『秋田文学』と小国敬二郎

文学部教授
田坂 憲二

文学部教授
田坂 憲二

 十月号だから「秋」田文学、という安易な発想ではない。〈あきたこまち〉や大潟村の無農薬・減農薬栽培でも有名な秋田のおいしいお米は、十月にはそろそろ食卓にのぼるはずで、十月はまさに〈秋田〉を語るにふさわしい月であろう。

 ちょうど五十年前、昭和四十一年十月に、その秋田の名門旅館榮太楼社長小国敬二郎の長女芳子さんと、実力と人気を兼備し強くて誰からも愛された青年横綱大鵬との婚約が発表された。旅館榮太楼とは、秋田で百三十年以上続く老舗菓子舗の榮太楼が、昭和二十二年に始めた旅館である。後には政界の大立者も投宿する名旅館となった。菓子舗の榮太楼は、最近では、壇蜜さんのおめざでも脚光をあびている〈さなづら〉で知られる。小国は昭和四十五年に菓子舗の五代目社長に就任しており、婚約発表の頃は旅館榮太楼の方の社長であった。大鵬の義父は秋田の経済界の中心の一人であったが、同時に地方の文学活動の後援者でもあった。

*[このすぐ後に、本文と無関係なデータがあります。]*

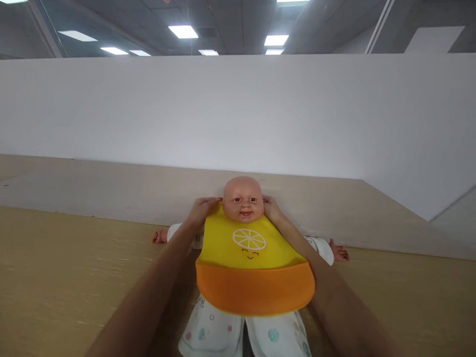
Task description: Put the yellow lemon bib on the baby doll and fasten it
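Between both hands, a yellow-and-orange bib

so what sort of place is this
Perhaps an office or training room: rectangular white ceiling lights, a long plain white partition, and a bald baby doll in a yellow-and-orange bib.

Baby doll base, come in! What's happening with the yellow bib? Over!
Left hand, right hand: one each side of the doll's head. Yellow bib: spread below it, orange pocket lowest. In the way: doll's head partly hides the grip.
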`<state>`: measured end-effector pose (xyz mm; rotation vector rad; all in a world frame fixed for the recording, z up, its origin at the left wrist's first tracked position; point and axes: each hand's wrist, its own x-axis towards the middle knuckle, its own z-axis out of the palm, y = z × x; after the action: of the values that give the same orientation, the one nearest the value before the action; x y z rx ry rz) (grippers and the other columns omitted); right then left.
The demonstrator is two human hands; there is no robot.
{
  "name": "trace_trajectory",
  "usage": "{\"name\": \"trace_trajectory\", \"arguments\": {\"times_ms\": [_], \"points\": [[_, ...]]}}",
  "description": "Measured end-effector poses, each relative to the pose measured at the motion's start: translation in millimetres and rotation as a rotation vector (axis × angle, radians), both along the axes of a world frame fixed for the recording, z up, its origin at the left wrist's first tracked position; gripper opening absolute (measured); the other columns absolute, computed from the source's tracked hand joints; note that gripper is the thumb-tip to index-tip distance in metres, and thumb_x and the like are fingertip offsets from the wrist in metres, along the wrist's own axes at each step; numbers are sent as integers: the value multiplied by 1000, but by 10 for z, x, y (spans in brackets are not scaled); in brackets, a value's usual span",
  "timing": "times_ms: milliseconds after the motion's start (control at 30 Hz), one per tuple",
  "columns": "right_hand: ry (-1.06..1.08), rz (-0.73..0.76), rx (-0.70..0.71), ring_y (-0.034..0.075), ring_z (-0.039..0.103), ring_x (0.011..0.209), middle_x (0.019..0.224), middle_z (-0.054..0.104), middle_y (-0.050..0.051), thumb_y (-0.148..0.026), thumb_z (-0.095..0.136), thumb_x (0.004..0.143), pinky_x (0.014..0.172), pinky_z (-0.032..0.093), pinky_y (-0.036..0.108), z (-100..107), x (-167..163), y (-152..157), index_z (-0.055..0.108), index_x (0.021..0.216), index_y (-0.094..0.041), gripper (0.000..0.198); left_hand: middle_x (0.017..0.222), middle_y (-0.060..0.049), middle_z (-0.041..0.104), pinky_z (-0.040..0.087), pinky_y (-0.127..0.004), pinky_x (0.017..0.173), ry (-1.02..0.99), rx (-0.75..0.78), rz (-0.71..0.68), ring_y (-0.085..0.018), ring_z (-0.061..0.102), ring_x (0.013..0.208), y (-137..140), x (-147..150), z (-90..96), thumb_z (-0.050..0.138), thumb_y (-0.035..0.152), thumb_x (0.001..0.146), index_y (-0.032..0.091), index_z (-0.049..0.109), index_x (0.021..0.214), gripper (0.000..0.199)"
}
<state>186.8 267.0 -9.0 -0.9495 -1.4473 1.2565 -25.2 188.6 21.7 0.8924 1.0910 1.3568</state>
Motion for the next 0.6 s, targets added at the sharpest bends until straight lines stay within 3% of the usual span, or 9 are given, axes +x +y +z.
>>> {"name": "trace_trajectory", "arguments": {"times_ms": [133, 267, 467, 600], "points": [[111, 51, -126, 21, 63, 68, 71, 71, 3, -26, 62, 51, 70, 50, 32, 62, 30, -72, 68, 74, -17, 25, 74, -6, 72, 49, -28, 63, -42, 29, -65, -19, 65, 67, -14, 2, 25, 73, 25, 54, 13, 71, 92, 40], [162, 156, -280, 21, 65, 68, 75, 72, 3, -22, 65, 52, 71, 51, 34, 195, 103, -207, 66, 89, -19, 38, 73, -6, 71, 50, -29, 63, -59, 61, -115, -18, 65, 64, -42, 22, 64, 75, 22, 51, 13, 71, 89, 39], [18, 71, -179, 19, 65, 77, 80, 72, 3, -21, 64, 53, 71, 50, 28, 400, 120, -351, 66, 88, -20, 35, 63, -2, 68, 46, -26, 58, 139, 114, -90, -18, 62, 62, -66, 131, 94, 69, 17, 51, 14, 71, 72, 21], [-21, 57, -132, 17, 62, 66, 73, 71, 2, -19, 59, 55, 63, 48, 27, 478, 101, -401, 67, 89, -19, 35, 61, 0, 67, 45, -23, 56, 256, 172, -38, -17, 61, 63, -21, 134, 88, 63, 16, 54, 15, 71, 66, 14]]}}
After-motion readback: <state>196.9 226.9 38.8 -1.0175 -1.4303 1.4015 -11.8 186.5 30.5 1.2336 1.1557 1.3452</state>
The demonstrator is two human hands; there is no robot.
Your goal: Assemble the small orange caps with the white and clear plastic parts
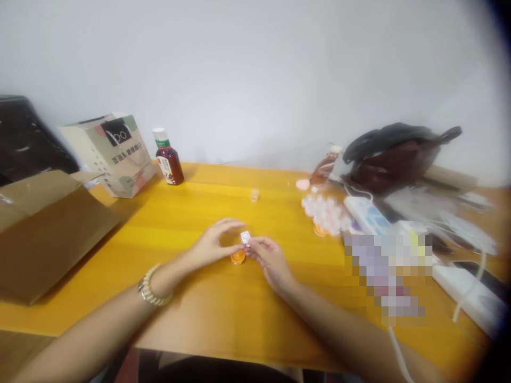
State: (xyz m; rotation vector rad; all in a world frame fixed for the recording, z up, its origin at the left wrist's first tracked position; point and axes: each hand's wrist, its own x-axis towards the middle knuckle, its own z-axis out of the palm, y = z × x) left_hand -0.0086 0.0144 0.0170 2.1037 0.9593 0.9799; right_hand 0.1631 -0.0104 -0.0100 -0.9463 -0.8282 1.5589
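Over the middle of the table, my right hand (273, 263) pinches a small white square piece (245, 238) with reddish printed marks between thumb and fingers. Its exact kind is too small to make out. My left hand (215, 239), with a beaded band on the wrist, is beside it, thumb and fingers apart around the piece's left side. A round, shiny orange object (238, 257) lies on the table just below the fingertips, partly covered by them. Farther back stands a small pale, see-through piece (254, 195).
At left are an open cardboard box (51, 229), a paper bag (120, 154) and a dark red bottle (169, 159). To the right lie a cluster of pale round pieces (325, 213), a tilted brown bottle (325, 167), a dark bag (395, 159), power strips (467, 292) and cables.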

 雑誌『秋田文学』は明治二十五年の創刊。山田美妙・巌谷小波・石橋思案らも寄稿したが長く廃刊になっていた。昭和二十三年に第二次として再出発したが、伊藤栄之介らが複数の文学誌を糾合し『奥羽文学』としたため、伝統ある『秋田文学』の名前は消滅した。ところが『奥羽文学』が編集や運営方針をめぐって再分裂。この時第三次『秋田文学』として昭和三十二年に復刊させるのに尽力したのが小国敬二郎である。第三次創刊号の発行所は「秋田市鷹匠町四六 秋田文学社」となっているが、この住所こそ旅館榮太楼のあった場所なのである。この『秋田文学』は手作りの暖かさを感じさせられる同人誌で、駒場の日本近代文学館に閲覧に出かけたときは、時間を忘れて一日中読み耽ってしまった。先日、 秋田を代表する古書店である板澤書房に、第三次『秋田文学』がまとまって出たが、残念ながら入手することは出来なかった。五十年以上前の同人誌を仕入れる板澤書房と、それを見逃さない秋田の読書人に舌を巻いたものである。

 『秋田文学』は刊行のつど同人の合評会を行っているが、その会場もほとんど榮太楼旅館であった。高度成長期、秋田に文学の灯をともし続けた『秋田文学』を、小国は物心共に支え続けたのである。平成四年の第四次第三号は、その前年に逝去した小国への哀悼の言葉、感謝の言葉を冒頭に掲げている。豊穣な作物の稔りを手にする十月に、秋田の地に文学の種を蒔き、大きく育て上げた、一人の人物に思いを馳せたいと思う。